FDAA labeling can be utilized to study whether an antibiotic has peptidoglycan inhibition ability. The proposed protocol includes the pre-incubation of bacterial cells with the antibiotic for 3-10 minutes, followed by a short pulse labeling of 10-50% doubling time of the species. The effects of antibiotic toward peptidoglycan synthesis then could be quantified using microscopy. An example conducted using well-studied antibiotics is shown below, where peptidoglycan inhibitors (vancomycin and ampicillin) led to a significant reduction of FDAA intensity; while off-targets (PC190723, kanamycin, chloramphenicol) had no significant impact on FDAA intensity. [1]

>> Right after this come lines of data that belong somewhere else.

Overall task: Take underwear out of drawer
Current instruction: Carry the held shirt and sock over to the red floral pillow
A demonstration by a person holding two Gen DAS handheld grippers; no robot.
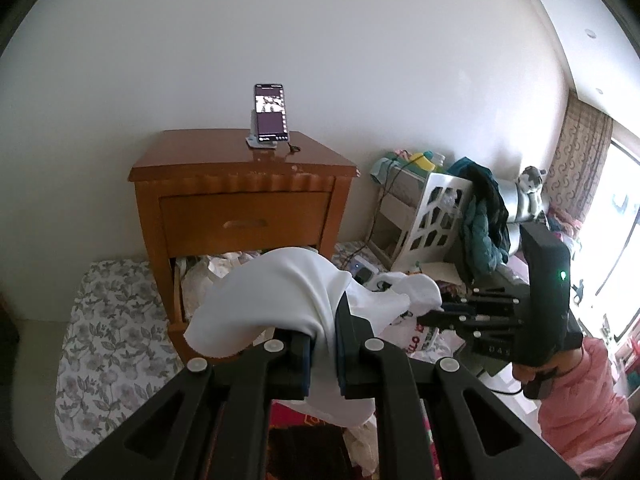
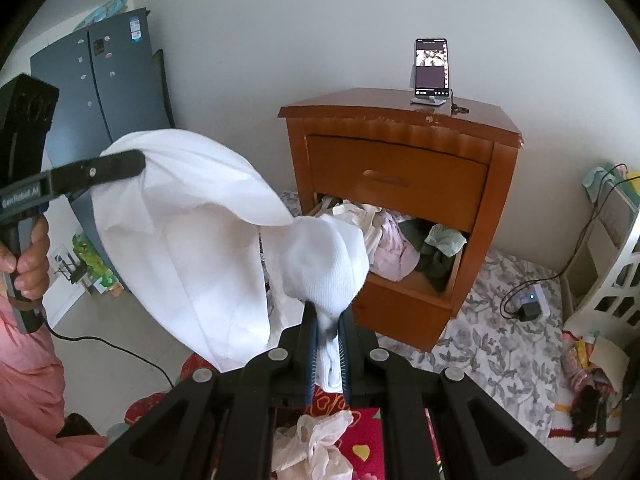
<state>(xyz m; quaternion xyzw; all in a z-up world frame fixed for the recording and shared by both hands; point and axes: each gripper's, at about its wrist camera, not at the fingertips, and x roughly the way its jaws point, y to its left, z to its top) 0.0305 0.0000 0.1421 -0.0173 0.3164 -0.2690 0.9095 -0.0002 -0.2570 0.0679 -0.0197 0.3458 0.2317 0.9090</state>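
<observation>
I have both tongs clamped narrow on one white piece of underwear (image 2: 176, 240), which hangs stretched in the air between them, clear of the drawer. In the left wrist view my left tongs (image 1: 323, 344) rise from the bottom centre, angled downward, with the cloth bunched between the pads and draped up and over the fingertips. At the right of that frame my right tongs (image 1: 436, 312) reach in sideways, pinching the far end of the cloth; the hand (image 1: 532, 372) grips the handle low, below a pink sleeve (image 1: 580, 408). In the right wrist view the right tongs (image 2: 328, 328) hold a thick wad of the fabric at lower centre, while the left tongs come in from the left edge, biting the upper left corner. Behind the garment stands the wooden nightstand (image 2: 400, 152); its lower drawer (image 2: 404, 280) is pulled open and filled with crumpled clothes. A phone (image 2: 431, 66) stands upright on top.
</observation>
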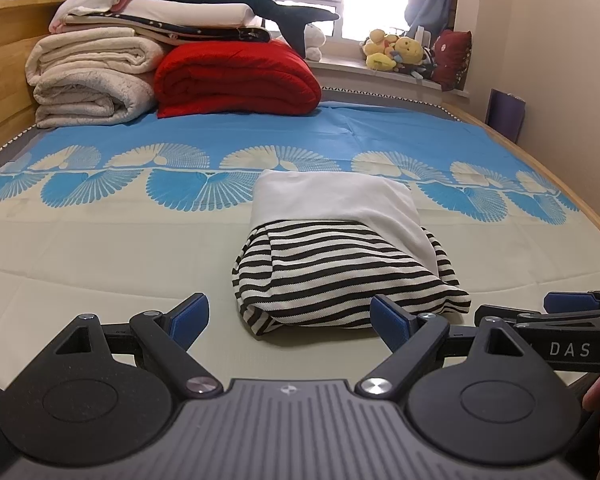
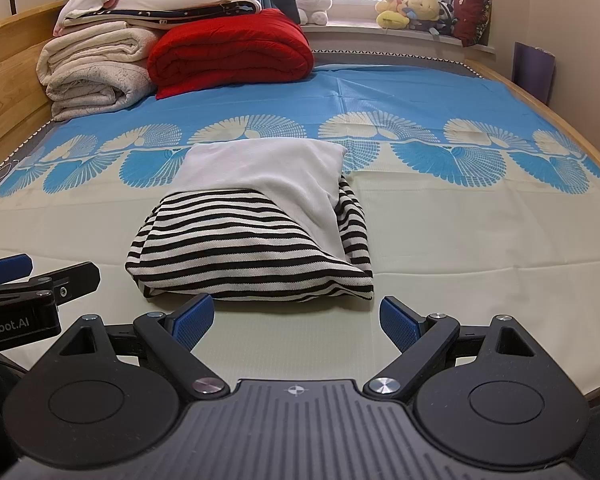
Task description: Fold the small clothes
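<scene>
On the bed (image 1: 100, 248), over the cream part of a blue-and-cream patterned sheet (image 2: 440, 92), lies a folded black-and-white striped garment (image 1: 340, 280) with a white garment (image 1: 340, 200) folded on top of its far half. Left hand-held gripper (image 1: 290, 318): released, jaws wide, nothing between the blue pads, just short of the bundle's near edge. Right hand-held gripper (image 2: 296, 320): likewise released and empty, near the same edge. Folded blankets, red (image 2: 232, 48) and cream (image 2: 96, 72), are stacked at the far left.
</scene>
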Available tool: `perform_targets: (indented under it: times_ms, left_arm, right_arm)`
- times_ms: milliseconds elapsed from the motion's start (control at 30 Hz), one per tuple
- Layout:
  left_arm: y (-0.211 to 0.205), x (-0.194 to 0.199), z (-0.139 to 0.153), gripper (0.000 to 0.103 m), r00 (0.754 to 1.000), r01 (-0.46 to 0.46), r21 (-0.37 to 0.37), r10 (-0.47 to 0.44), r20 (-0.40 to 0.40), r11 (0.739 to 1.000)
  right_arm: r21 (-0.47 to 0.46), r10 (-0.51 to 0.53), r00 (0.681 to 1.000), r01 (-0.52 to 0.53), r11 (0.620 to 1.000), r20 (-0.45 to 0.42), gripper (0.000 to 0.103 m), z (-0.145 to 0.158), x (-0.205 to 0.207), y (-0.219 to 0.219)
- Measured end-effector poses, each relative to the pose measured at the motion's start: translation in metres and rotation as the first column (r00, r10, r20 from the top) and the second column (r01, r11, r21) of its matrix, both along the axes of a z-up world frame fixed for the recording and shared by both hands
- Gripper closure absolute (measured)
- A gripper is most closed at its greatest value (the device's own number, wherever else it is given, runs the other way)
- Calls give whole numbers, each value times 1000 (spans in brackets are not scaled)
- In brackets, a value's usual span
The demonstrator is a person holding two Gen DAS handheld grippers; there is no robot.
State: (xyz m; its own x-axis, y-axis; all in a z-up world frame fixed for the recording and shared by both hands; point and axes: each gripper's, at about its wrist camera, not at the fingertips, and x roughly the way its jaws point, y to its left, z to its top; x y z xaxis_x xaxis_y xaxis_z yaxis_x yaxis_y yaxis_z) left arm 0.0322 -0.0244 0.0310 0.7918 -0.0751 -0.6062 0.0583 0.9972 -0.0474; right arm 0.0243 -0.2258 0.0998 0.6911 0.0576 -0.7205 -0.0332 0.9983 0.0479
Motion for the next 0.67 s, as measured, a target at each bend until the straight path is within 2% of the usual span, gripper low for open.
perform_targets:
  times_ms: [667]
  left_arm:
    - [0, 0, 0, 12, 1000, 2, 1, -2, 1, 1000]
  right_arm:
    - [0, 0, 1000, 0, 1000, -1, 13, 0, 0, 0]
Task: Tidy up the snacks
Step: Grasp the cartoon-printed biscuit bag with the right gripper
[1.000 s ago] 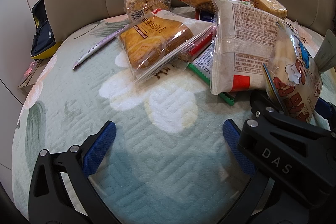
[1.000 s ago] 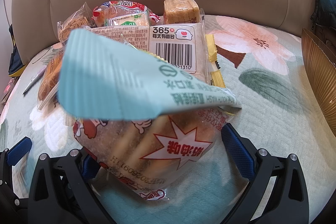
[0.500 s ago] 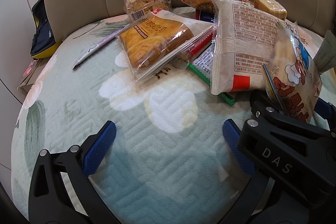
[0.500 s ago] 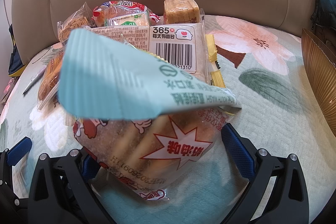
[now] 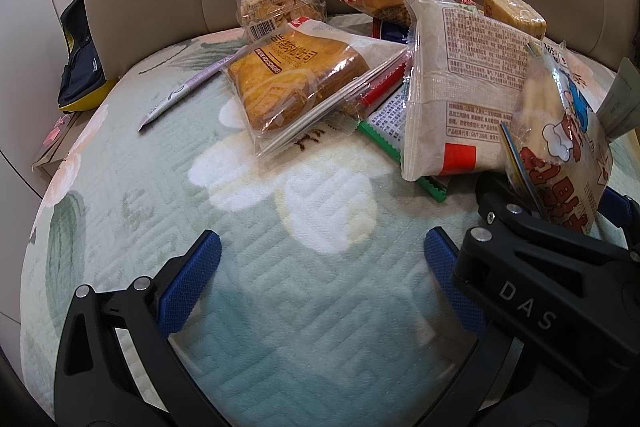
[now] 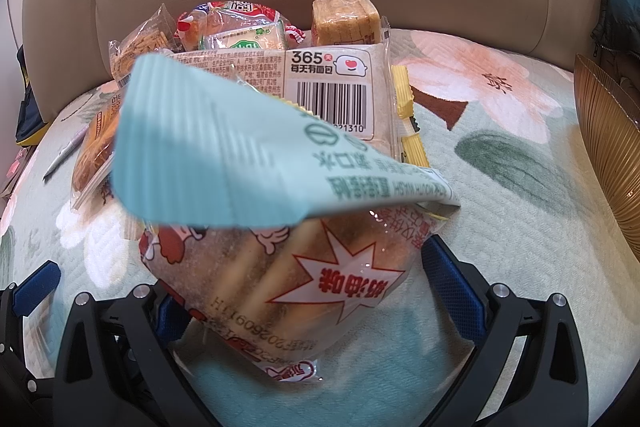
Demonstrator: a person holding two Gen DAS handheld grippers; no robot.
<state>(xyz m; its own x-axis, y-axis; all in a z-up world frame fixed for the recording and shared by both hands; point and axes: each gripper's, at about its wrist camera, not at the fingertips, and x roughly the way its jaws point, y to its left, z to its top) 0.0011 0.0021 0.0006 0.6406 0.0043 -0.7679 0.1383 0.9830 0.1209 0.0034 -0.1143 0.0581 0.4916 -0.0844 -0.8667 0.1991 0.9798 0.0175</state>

Optimizing antibiotic dose and treating time using FDAAs
The higher the antibiotic dose, the stronger the antibacterial effects are. However, the side effects of antibiotics also become more obvious at high concentration, so as longer administration period. FDAA labeling provides a new method to optimize the dose and treatment time required for destroying bacterial cell wall synthesis activity. This can be done by using the protocol abovementioned with varied antibiotic dose or incubation time. One example is shown below using ampicillin whose concentration was varied from 0 to 5X MIC (minimum inhibition concentration) in a 12-minutes incubation window. [1]
References
[1] Hsu et al. D-Amino Acid Derivatives as in Situ Probes for Visualizing Bacterial Peptidoglycan Biosynthesis. Acc Chem Res. 2019. doi: 10.1021/acs.accounts.9b00311.